__DATASET CONTENT__:
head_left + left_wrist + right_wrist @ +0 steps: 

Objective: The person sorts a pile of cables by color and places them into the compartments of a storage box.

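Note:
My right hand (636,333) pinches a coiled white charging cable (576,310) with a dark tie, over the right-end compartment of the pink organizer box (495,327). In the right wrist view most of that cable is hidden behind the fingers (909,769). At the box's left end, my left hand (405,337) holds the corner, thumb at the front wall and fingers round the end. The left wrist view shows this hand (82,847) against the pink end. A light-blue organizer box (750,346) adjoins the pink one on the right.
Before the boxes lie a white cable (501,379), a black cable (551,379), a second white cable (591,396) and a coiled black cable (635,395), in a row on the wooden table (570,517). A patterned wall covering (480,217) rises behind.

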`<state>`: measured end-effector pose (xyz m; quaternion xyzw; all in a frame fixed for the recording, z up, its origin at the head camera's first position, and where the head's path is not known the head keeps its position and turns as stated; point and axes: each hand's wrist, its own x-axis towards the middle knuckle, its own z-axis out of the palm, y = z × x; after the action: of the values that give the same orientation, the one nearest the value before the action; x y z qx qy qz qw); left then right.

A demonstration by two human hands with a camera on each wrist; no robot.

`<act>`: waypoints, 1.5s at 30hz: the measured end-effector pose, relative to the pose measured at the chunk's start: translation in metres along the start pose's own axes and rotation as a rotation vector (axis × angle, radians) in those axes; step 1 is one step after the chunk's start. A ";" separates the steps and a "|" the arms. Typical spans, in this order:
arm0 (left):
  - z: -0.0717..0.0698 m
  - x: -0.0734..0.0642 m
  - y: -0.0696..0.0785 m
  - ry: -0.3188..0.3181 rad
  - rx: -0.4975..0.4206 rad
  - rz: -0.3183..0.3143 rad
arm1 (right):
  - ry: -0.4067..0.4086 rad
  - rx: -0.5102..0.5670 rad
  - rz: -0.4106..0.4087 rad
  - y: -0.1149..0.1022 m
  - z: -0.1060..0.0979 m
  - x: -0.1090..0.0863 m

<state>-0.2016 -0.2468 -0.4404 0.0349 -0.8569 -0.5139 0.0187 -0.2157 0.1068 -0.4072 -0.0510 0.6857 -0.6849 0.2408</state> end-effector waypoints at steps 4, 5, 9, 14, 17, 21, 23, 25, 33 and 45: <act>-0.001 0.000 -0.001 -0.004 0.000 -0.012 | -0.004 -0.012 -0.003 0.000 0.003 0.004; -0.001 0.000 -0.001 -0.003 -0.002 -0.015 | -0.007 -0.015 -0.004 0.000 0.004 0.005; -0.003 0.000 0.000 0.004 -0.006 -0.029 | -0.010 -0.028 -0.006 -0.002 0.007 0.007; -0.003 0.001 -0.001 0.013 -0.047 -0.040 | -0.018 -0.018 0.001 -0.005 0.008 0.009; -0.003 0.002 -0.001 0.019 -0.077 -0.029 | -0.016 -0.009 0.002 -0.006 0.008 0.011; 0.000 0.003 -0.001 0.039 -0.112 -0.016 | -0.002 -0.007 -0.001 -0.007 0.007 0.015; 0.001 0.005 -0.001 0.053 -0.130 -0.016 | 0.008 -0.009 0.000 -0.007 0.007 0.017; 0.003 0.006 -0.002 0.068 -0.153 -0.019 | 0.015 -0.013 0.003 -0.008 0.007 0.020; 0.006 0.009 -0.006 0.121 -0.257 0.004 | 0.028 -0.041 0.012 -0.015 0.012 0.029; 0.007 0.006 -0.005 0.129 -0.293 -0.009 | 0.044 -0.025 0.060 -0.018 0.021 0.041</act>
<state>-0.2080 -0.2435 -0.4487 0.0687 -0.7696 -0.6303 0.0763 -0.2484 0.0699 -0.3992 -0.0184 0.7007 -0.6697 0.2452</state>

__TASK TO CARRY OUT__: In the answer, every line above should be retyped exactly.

__RESPONSE AREA__:
head_left + left_wrist + right_wrist @ +0 steps: 

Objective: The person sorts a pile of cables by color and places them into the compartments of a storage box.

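Note:
My right hand (636,333) pinches a coiled white charging cable (576,310) with a dark tie, over the right-end compartment of the pink organizer box (495,327). In the right wrist view most of that cable is hidden behind the fingers (909,769). At the box's left end, my left hand (405,337) holds the corner, thumb at the front wall and fingers round the end. The left wrist view shows this hand (82,847) against the pink end. A light-blue organizer box (750,346) adjoins the pink one on the right.
Before the boxes lie a white cable (501,379), a black cable (551,379), a second white cable (591,396) and a coiled black cable (635,395), in a row on the wooden table (570,517). A patterned wall covering (480,217) rises behind.
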
`<state>`: measured end-effector pose (xyz m; quaternion xyzw; all in a frame fixed for the recording, z up, its origin at the head camera's first position, and where the head's path is not known the head keeps its position and turns as stated; point and axes: each hand's wrist, its own x-axis towards the middle knuckle, its own z-axis out of the palm, y = z × x; after the action: of the values that give the same orientation, the one nearest the value before the action; x y z qx qy qz qw); left then right.

A demonstration by two human hands with a camera on each wrist; no robot.

`<act>`: waypoints, 1.5s at 30hz: the measured end-effector pose, relative to the pose measured at the chunk's start: translation in metres along the start pose's own axes and rotation as a rotation vector (axis × angle, radians) in those axes; step 1 is one step after the chunk's start. A ";" separates the steps and a "|" the arms. Typical spans, in this order:
arm0 (left):
  - z: -0.0717..0.0698 m
  - x: -0.0734..0.0642 m
  - y: -0.0696..0.0785 m
  - ry: -0.3188..0.3181 rad
  - rx: -0.4975..0.4206 rad
  - rz: -0.3183..0.3143 rad
arm1 (right):
  - ry: -0.4067..0.4086 rad
  - rx: -0.5102..0.5670 rad
  - rz: -0.4106..0.4087 rad
  - y: -0.1149..0.1022 m
  - z: -0.1060..0.0979 m
  - x: -0.1090..0.0863 m

<state>-0.2016 -0.2468 -0.4404 0.0349 -0.8569 -0.5139 0.0187 -0.2157 0.1068 -0.4072 -0.0510 0.6857 -0.6849 0.2408</state> end-effector waypoints at steps 4, 5, 9, 14, 17, 21, 23, 25, 33 and 45: <act>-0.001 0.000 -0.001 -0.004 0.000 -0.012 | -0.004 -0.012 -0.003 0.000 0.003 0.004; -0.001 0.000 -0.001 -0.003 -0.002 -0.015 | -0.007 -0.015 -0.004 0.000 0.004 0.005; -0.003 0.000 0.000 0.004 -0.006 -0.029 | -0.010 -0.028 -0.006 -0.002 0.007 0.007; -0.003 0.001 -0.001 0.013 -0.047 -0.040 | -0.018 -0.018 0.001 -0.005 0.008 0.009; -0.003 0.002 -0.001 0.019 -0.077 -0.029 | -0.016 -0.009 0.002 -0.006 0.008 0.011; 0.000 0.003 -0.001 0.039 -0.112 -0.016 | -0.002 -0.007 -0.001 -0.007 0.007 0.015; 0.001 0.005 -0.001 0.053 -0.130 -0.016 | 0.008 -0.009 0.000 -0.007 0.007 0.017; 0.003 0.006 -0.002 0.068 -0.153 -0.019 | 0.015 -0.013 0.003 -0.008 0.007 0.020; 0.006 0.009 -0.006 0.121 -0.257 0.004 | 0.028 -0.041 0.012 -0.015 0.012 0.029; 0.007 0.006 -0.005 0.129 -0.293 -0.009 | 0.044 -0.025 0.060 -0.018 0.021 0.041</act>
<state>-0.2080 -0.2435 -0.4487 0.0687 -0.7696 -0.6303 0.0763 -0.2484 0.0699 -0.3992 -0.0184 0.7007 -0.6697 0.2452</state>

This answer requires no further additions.